Your instructions
For the material below, output exactly the span from the line with "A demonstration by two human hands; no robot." to the line with "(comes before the", including both, and nothing besides.
╔══
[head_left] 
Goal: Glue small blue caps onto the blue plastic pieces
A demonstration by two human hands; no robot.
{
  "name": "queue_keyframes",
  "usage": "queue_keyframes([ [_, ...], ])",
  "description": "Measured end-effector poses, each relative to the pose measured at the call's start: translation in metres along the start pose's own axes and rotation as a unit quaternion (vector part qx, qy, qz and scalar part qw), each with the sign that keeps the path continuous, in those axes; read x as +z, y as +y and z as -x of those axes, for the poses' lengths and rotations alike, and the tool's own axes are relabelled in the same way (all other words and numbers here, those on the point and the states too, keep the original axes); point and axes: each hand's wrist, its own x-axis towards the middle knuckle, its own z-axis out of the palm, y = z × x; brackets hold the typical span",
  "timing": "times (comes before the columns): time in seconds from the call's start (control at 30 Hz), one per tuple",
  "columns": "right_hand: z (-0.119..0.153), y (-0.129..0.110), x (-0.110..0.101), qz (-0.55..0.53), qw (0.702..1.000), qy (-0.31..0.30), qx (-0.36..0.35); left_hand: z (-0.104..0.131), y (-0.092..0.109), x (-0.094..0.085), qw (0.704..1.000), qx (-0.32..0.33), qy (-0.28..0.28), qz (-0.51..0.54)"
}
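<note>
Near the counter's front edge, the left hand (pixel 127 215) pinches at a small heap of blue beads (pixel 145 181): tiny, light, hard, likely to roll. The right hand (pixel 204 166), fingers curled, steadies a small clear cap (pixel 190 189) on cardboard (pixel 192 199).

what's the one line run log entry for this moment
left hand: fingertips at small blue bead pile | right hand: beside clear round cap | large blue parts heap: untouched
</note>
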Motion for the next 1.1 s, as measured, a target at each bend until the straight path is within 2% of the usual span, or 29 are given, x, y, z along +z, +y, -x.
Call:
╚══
Result for this task
A demonstration by two human hands; no robot.
{
  "name": "queue_keyframes",
  "usage": "queue_keyframes([ [_, ...], ])",
  "description": "Measured end-effector poses, each relative to the pose measured at the call's start: translation in metres along the start pose's own axes and rotation as a unit quaternion (vector part qx, qy, qz and scalar part qw), each with the sign that keeps the path continuous, in those axes; read x as +z, y as +y and z as -x of those axes, for the poses' lengths and rotations alike, and the tool's own axes are relabelled in the same way (all other words and numbers here, those on the point and the states too, keep the original axes); point and axes: each hand's wrist, its own x-axis towards the middle knuckle, its own z-axis out of the palm, y = z × x; brackets hold the typical span",
  "timing": "times (comes before the columns): time in seconds from the call's start (control at 30 Hz), one per tuple",

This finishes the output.